Instructions for the task.
What lines in the material hold the string "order"? Return every one of them.

---*---

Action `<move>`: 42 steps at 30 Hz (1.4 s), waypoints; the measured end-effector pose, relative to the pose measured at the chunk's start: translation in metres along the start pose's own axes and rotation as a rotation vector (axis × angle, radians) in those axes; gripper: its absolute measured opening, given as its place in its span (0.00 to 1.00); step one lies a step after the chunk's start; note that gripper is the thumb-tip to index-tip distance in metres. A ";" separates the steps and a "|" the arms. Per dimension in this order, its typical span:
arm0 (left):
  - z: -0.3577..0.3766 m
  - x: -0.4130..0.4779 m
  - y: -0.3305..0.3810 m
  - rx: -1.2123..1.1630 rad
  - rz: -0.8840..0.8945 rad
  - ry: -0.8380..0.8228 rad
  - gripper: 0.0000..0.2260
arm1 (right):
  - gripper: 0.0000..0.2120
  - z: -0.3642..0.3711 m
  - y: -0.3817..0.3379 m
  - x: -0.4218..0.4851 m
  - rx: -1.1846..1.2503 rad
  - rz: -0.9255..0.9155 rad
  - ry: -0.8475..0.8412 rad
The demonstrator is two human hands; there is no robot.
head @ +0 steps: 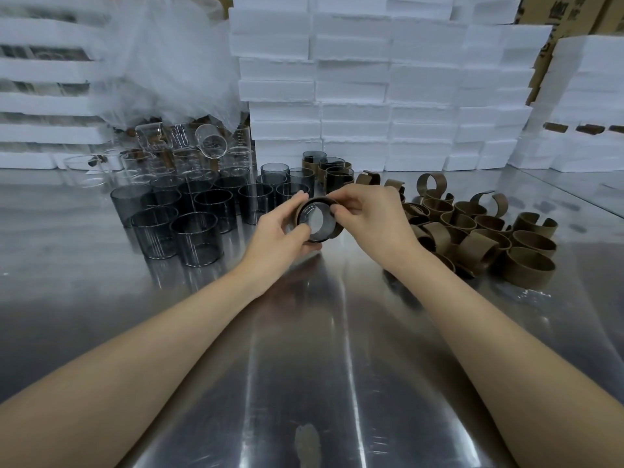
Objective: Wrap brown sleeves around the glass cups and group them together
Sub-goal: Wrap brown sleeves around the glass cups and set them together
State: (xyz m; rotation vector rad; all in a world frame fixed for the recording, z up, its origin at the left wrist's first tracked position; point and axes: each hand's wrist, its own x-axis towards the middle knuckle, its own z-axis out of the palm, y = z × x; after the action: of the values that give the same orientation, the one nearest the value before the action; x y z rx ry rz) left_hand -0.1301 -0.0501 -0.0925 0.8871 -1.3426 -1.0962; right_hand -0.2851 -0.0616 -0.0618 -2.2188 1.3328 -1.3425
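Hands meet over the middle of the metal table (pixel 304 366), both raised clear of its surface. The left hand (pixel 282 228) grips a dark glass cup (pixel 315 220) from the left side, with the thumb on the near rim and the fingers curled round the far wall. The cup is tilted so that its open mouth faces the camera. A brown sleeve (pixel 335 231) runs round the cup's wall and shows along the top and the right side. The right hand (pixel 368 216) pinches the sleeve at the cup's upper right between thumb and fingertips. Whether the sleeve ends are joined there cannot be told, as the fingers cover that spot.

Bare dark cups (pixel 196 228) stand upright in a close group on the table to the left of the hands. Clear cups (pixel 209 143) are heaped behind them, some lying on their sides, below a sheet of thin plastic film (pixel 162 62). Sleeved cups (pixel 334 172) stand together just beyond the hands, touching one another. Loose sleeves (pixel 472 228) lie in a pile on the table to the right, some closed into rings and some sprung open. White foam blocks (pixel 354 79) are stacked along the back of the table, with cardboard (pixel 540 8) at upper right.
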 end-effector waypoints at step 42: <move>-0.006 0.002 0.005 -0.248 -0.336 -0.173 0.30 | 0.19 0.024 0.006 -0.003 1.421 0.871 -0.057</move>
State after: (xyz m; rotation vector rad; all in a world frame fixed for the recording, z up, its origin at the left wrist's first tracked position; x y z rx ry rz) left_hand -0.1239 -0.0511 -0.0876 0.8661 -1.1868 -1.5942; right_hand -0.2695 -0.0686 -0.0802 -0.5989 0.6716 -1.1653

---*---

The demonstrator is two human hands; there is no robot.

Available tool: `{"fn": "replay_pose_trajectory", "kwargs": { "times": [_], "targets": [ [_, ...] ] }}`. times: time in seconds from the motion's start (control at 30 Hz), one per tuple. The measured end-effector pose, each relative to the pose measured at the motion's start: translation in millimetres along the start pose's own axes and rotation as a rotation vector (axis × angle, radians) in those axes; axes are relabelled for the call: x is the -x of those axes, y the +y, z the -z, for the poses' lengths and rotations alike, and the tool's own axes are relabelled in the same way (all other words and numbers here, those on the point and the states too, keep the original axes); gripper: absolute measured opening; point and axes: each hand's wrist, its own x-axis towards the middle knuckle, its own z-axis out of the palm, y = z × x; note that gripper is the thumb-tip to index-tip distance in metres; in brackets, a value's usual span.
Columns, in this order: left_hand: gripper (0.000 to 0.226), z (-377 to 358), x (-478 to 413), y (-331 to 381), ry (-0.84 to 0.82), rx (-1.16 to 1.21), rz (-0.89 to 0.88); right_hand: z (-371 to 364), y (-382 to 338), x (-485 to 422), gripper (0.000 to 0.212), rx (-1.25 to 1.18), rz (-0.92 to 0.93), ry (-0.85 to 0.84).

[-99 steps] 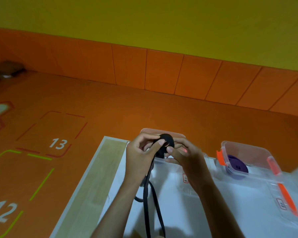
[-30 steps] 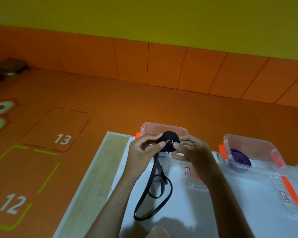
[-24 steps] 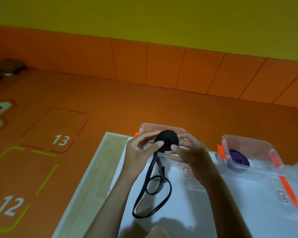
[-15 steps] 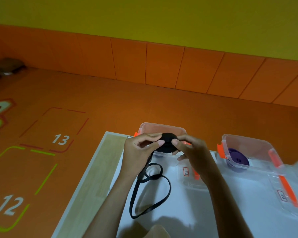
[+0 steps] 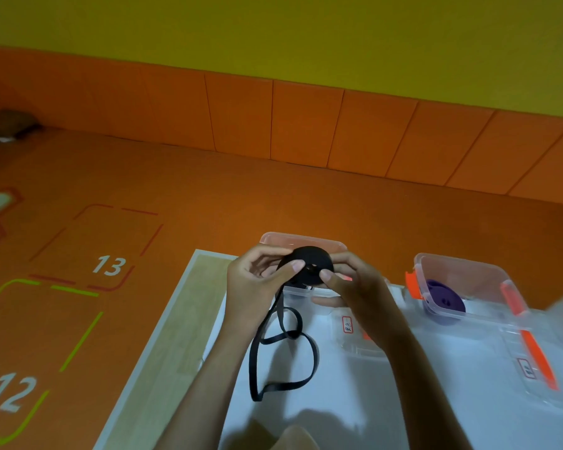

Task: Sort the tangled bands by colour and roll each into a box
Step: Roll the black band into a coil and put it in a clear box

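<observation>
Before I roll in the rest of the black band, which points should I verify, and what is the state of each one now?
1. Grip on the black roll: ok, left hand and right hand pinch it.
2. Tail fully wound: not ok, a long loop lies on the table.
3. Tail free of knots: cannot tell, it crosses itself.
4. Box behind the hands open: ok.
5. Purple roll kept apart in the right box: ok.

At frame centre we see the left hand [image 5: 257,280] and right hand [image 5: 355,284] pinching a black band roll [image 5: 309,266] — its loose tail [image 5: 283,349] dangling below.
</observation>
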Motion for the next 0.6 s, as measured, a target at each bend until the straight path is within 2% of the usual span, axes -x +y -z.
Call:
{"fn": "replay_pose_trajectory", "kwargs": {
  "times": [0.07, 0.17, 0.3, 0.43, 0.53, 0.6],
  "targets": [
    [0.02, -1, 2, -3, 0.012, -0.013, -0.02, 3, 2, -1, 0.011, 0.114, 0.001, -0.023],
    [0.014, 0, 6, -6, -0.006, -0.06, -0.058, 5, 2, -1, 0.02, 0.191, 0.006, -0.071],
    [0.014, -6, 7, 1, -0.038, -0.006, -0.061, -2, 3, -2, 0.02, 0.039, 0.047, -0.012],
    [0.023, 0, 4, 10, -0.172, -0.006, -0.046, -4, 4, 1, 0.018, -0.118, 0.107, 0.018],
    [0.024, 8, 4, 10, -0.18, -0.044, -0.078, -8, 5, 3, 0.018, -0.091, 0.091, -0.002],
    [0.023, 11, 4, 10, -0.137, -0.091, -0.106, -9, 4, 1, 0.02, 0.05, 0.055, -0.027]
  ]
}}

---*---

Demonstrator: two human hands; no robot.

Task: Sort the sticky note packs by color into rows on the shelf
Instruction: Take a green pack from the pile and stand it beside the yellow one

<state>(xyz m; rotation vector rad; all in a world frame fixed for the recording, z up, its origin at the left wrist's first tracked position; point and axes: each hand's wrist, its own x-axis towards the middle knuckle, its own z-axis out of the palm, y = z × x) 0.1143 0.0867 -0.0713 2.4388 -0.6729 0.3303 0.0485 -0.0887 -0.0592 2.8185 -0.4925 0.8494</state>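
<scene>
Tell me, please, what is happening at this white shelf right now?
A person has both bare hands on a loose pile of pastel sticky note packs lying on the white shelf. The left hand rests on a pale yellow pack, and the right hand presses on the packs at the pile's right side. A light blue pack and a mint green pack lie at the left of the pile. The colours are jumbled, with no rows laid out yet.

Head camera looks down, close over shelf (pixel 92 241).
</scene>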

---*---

Task solution.
Action `<move>`: 42 steps at 30 Hz (1.4 s), waypoints; the measured end-effector pose, relative to the pose measured at the chunk's start: translation in metres along the start pose's own axes and rotation as a rotation vector (axis × angle, radians) in those axes; gripper: its absolute measured opening, given as its place in its span (0.00 to 1.00); step one lies a step after the chunk's start; note that gripper is the thumb-tip to index-tip distance in metres. A ";" separates the steps and a "|" the arms. Per dimension in this order, its typical span:
Columns, in this order: left_hand: gripper (0.000 to 0.226), z (-377 to 358), x (-478 to 413), y (-331 to 381), ry (-0.84 to 0.82), rx (-1.16 to 1.21), rz (-0.89 to 0.88); right_hand: z (-371 to 364), y (-382 to 338), x (-485 to 422), gripper (0.000 to 0.212), rx (-1.25 to 1.18), rz (-0.92 to 0.93), ry (-0.85 to 0.84).

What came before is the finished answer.